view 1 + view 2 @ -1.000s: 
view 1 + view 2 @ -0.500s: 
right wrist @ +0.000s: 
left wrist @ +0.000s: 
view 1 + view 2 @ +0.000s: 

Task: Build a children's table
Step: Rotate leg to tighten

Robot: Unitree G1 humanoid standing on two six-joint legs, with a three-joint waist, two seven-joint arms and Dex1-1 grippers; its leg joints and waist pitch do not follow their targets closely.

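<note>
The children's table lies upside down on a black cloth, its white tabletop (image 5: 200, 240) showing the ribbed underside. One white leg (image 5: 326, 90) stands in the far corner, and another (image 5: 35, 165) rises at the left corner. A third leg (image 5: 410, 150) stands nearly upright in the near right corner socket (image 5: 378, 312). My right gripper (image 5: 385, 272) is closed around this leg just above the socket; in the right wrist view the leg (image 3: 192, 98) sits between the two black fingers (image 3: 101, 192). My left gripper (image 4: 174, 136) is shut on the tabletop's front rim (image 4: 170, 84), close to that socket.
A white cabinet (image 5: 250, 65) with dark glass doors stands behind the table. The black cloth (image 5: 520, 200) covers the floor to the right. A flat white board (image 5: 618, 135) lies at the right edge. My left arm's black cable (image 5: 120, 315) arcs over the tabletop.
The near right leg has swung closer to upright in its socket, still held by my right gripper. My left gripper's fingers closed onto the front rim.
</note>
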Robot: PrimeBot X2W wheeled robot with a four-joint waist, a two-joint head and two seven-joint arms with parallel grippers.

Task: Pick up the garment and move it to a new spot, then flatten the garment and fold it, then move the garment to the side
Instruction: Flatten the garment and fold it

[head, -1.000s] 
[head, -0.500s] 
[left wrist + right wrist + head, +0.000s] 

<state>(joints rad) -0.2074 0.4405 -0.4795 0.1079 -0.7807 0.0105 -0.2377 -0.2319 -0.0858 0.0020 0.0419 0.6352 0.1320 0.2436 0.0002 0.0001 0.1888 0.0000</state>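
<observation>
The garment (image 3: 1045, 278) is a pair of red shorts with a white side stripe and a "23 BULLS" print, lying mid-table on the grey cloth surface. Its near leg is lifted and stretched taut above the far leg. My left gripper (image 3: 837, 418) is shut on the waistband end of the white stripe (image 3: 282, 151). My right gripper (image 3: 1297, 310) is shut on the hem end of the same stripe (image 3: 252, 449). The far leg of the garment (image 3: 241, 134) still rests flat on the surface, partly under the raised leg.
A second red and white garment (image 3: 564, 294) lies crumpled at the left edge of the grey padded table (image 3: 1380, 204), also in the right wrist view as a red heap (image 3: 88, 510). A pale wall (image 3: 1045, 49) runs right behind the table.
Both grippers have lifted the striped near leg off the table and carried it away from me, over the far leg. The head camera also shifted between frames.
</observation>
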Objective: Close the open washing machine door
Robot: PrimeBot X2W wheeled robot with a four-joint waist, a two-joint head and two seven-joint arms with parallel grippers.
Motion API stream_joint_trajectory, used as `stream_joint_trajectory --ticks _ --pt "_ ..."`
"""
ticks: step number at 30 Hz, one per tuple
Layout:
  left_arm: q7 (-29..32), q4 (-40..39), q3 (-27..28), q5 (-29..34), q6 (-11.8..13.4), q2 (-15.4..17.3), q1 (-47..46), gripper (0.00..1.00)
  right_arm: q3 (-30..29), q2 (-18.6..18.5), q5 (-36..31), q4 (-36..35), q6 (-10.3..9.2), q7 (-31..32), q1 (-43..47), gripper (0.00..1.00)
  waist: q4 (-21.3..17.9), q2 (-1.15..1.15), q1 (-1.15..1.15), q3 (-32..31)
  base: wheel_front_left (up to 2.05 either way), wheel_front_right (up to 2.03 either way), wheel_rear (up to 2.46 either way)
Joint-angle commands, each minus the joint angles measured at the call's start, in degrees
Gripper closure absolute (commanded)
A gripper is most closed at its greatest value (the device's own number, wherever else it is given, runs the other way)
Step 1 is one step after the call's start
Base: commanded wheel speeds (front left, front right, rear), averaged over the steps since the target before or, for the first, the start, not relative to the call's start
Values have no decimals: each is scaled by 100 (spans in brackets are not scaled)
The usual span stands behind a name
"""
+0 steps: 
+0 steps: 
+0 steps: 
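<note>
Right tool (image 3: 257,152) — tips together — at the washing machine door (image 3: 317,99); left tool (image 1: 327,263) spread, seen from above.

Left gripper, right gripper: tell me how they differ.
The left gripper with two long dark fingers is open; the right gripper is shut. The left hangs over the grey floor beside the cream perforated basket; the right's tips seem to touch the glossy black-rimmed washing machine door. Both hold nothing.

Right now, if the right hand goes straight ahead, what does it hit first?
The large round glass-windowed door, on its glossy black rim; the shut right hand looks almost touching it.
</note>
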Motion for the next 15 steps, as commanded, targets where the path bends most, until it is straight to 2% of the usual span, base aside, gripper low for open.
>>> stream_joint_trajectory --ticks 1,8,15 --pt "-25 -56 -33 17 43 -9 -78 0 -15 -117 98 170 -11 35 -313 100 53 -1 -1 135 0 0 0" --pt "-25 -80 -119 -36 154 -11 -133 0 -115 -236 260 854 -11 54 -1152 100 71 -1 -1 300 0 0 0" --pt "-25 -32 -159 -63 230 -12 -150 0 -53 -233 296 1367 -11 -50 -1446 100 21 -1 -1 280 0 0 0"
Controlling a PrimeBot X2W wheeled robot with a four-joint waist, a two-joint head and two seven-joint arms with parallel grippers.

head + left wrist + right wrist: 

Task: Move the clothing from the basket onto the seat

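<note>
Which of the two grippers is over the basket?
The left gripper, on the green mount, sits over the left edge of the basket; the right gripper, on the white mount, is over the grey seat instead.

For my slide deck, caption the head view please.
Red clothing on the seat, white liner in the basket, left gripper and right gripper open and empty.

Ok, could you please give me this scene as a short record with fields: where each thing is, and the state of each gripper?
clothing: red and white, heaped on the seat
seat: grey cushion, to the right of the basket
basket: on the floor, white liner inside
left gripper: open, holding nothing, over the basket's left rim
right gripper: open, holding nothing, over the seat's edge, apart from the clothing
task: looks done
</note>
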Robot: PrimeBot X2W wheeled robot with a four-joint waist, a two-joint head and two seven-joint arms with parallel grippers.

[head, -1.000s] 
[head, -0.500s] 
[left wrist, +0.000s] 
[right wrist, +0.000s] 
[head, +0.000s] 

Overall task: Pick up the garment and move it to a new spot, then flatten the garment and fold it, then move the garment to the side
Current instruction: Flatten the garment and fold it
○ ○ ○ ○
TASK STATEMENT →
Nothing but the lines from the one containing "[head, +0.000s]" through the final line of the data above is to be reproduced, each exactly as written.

RESPONSE BOX →
[head, +0.000s] 

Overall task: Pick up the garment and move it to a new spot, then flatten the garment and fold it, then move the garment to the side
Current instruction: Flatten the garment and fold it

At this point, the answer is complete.